1985 stellten Batra & Ray das Alternative-Wege-Modell als eine prozessorientierte Theorie vor. Sie überlegten, wie und warum Menschen Informationen aus der Werbung aufnehmen und verarbeiten. Dabei führten sie das „Involvement“ als entscheidenden Faktor bei der Beschreibung von Werbewirkungen ein.

Rezipient*innen setzen sich unterschiedlich stark mit Produktkategorien auseinander.

Beim Kauf von Verbrauchsgegenständen wie Backpulver ist das Involvement niedrig. Mit der Urlaubsplanung wird sich dagegen intensiv auseinandergesetzt. Je nach Involvement ist also eine andere Art der Werbung nötig, um die gewünschte Wirkung zu erzielen.

Es gibt nicht die EINE Werbestrategie, sondern eben alternative Wege.

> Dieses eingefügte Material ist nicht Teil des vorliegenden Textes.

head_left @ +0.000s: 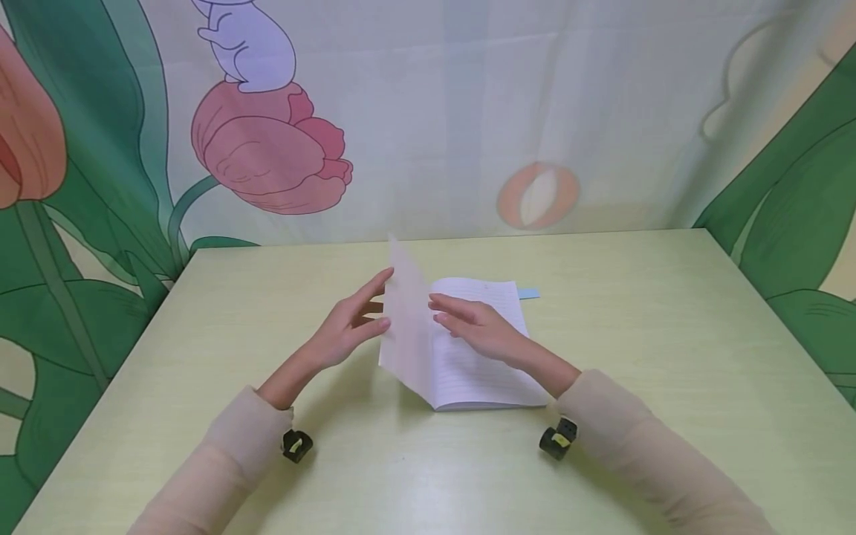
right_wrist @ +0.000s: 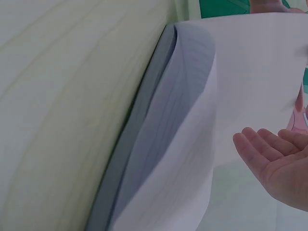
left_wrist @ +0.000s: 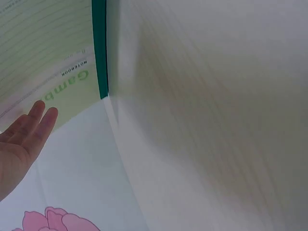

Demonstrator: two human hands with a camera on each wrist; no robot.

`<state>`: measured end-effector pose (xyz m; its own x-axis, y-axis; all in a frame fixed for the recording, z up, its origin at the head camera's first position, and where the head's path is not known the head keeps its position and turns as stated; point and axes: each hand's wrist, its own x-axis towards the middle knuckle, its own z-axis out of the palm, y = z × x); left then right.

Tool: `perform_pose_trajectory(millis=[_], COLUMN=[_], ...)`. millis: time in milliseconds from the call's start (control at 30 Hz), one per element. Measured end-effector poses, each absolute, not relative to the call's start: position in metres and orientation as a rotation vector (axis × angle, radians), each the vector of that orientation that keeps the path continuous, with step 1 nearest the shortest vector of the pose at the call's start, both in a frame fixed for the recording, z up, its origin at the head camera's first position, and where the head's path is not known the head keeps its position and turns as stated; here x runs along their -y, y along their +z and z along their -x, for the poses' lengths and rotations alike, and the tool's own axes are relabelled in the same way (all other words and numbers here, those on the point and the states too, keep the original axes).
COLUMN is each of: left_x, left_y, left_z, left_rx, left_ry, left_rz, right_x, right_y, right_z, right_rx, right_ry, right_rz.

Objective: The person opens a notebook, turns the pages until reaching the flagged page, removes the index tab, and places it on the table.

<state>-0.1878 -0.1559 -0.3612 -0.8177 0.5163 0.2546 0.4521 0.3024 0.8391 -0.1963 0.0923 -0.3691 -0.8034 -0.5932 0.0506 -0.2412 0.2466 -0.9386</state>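
Observation:
A notebook (head_left: 484, 375) lies on the table with its front cover (head_left: 406, 327) raised upright on the left. In the left wrist view the cover's outer side (left_wrist: 53, 62) is pale green with "NOTEBOOK" printed on it, beside a dark green spine (left_wrist: 99, 48). My left hand (head_left: 341, 327) is at the cover's outer side, fingers spread and extended; whether they all touch it is unclear. Above the lined page, my right hand (head_left: 481, 329) holds nothing, its fingertips near the cover's inner side. A page (right_wrist: 178, 168) bulges upward in the right wrist view.
A light blue tab (head_left: 529, 293) sticks out from the notebook's right edge. The pale wooden table (head_left: 669, 334) extends around it. Behind the table hangs a curtain (head_left: 414, 119) printed with flowers and an animal. Small black devices (head_left: 558, 438) sit at both cuffs.

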Motion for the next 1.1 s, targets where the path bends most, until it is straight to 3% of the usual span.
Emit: perform_pose_trajectory(millis=[600,1100], left_x=[0.211,0.232], left_y=[-0.369,-0.376], left_z=[0.189,0.188], left_rx=[-2.638,-2.679], left_ry=[1.245,0.771], left_rz=[-0.970,-0.807], right_x=[-0.140,-0.153], right_y=[-0.380,-0.384], right_z=[0.211,0.211], right_rx=[-2.474,-2.593], right_ry=[-1.376,-0.647], right_rz=[0.738,0.810])
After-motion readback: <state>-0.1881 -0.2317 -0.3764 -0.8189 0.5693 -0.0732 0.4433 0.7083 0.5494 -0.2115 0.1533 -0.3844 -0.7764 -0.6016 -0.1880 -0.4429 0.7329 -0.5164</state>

Beim Beispiel Backpulver wird die Kaufentscheidung eher aus dem Bauch heraus getroffen. Hier ist Markenbekanntheit durch häufige Wiederholung von Werbung ein möglicher Faktor oder auch ein sympathisches Testimonial. Beim Urlaubsziel hingegen sind viele Details zu Reiseangeboten und Vergleichswerte wichtig. Denn hier wollen Konsument*innen auf jeden Fall das beste Erlebnis bekommen und sind bereit, Zeit in die Recherche zu investieren.